2. Develop minimum cybersecurity standards aligned with global best practices.
3. To protect member data and pension payments, mandate business continuity and disaster recovery plans for third-party service providers.

Optimise NAMFISA’s Resource Allocation

Challenge: NAMFISA employs approximately 30 staff directly for pension fund supervision yet oversees 60 funds and multiple third-party service providers.

Recommendation:

1. Reduce direct supervision of small and medium-sized, low-risk funds and reallocate regulatory staff towards higher-risk service providers and the GIPF.
2. Implement a tiered intervention model, focusing more resources on high-risk entities

5. Conclusion

NAMFISA’s transition to Risk-Based Supervision is a positive move towards safeguarding the Namibian pensions industry. However, NAMFISA must adjust its focus towards third-party service providers, given their critical role in fund operations, to ensure its effectiveness. By implementing service provider risk scoring, cybersecurity audits, and optimising regulatory resources, NAMFISA can better protect pension fund members and provide financial system stability.

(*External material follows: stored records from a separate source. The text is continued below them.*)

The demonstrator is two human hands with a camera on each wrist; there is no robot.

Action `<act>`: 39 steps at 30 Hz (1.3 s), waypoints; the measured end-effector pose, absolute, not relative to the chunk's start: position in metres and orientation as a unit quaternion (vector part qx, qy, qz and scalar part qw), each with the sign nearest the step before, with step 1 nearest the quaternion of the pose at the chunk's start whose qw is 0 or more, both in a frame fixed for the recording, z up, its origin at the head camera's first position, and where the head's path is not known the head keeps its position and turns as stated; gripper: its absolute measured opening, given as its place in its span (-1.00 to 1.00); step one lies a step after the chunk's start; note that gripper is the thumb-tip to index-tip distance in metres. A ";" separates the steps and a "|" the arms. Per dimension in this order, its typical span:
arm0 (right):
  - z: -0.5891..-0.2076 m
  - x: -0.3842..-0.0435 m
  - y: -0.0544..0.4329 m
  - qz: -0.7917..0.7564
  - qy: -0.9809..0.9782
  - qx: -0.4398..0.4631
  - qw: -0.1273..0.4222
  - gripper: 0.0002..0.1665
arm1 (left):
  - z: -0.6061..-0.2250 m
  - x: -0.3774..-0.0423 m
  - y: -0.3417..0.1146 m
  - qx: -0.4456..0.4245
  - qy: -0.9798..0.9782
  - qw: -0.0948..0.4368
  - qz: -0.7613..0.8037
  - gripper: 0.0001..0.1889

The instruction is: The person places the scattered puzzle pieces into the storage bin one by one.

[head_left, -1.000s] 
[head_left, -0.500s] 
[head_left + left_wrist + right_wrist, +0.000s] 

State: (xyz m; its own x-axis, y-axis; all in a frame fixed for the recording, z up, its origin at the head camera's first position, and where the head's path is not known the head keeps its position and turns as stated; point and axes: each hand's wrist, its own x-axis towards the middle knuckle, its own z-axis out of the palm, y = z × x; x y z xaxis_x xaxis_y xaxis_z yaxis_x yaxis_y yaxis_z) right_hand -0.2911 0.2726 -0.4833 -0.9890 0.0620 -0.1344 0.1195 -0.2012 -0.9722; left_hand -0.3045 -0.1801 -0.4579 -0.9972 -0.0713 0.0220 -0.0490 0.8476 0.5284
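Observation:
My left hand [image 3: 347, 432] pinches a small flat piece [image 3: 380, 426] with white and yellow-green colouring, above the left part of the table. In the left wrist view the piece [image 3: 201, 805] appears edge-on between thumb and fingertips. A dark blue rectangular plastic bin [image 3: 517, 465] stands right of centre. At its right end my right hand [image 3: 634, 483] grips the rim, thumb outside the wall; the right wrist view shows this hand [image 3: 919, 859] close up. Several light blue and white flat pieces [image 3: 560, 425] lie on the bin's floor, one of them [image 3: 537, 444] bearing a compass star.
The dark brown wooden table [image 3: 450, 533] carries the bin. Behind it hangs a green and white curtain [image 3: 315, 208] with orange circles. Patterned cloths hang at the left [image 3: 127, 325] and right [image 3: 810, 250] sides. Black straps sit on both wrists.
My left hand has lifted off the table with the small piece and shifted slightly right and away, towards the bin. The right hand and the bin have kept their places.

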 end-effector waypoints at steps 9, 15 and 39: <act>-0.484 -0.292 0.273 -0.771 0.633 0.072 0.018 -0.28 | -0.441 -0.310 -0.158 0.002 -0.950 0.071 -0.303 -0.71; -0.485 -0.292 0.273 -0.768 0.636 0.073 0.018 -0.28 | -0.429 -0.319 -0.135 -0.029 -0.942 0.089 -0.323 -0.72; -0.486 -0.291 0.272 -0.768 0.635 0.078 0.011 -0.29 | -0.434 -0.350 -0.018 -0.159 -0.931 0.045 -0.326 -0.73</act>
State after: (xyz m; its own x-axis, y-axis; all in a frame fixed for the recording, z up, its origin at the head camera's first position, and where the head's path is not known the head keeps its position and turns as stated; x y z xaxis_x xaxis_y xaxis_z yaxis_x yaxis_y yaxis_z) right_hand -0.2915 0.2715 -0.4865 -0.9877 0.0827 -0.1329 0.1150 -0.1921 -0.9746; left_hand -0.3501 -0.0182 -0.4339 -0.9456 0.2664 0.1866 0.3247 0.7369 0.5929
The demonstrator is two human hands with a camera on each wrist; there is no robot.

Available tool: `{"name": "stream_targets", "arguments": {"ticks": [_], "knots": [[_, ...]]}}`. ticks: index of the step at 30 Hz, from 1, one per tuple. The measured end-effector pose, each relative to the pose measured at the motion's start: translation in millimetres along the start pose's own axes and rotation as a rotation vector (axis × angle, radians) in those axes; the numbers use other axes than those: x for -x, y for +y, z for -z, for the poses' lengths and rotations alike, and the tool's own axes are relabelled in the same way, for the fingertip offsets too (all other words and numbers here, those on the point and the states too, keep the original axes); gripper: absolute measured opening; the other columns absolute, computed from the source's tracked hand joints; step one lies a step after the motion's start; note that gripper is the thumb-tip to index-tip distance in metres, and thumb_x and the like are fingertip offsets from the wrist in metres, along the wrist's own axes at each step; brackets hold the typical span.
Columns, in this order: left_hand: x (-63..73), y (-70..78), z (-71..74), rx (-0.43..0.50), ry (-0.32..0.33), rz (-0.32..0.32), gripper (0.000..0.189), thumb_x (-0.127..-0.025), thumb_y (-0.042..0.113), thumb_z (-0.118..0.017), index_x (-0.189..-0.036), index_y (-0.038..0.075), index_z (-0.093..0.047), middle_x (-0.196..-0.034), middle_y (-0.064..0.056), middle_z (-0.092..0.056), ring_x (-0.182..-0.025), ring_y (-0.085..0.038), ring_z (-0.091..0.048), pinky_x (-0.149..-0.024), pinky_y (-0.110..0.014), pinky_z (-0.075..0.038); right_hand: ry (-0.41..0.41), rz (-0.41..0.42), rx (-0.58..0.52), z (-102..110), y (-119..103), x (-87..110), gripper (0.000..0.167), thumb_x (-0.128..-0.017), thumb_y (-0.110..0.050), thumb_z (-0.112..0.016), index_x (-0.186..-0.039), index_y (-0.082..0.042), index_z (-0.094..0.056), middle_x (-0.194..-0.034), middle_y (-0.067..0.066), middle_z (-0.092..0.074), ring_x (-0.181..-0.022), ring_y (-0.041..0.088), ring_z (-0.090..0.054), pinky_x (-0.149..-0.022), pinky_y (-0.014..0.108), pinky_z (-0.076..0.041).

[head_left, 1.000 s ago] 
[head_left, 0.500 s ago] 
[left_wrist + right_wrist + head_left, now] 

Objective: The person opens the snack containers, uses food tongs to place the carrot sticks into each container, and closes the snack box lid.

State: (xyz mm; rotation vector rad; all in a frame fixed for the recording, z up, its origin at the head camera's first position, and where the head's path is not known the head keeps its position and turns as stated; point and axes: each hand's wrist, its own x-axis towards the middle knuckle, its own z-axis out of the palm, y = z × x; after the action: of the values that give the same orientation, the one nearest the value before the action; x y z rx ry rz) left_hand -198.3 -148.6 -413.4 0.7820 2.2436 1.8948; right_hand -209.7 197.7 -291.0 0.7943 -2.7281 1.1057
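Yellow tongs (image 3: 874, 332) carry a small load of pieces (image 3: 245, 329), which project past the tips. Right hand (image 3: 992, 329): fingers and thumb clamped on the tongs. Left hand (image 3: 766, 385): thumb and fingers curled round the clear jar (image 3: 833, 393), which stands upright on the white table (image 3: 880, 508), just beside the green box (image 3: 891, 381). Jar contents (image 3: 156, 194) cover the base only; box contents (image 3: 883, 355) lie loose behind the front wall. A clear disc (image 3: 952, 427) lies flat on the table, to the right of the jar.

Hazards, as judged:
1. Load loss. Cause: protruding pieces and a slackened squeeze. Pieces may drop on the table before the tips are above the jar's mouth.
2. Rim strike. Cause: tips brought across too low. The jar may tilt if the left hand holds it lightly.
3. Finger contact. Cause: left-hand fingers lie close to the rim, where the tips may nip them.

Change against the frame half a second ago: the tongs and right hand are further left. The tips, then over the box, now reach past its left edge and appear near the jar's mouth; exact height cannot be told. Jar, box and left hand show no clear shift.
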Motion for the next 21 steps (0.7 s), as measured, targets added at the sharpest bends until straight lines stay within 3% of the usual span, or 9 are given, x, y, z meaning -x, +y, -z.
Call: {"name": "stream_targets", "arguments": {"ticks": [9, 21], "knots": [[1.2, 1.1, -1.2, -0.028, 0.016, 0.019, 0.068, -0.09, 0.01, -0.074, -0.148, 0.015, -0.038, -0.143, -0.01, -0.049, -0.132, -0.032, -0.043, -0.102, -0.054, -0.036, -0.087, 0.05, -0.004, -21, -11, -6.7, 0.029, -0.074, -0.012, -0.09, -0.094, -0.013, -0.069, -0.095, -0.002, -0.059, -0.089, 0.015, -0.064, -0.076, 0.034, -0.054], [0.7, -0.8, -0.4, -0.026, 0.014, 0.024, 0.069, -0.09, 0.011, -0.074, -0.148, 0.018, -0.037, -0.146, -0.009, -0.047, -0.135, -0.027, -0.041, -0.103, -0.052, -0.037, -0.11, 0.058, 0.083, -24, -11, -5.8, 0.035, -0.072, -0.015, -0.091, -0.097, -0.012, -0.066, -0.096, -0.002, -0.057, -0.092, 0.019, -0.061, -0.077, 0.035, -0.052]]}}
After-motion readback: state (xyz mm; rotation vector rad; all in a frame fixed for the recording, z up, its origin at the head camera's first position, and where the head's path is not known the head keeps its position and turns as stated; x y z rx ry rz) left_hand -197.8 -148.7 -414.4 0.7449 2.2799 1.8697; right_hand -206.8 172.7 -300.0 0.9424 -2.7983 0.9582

Important notice and disclaimer
This article summarises the understanding, observation and notes of the author and lays no claim on accuracy, correctness or completeness. RFS Namibia (Pty) Ltd does not accept any liability for the content of this contribution and no decision should be taken on the basis of the information contained herein before having confirmed the detail with the relevant party. Any views expressed herein are those of the author and not necessarily those of RFS.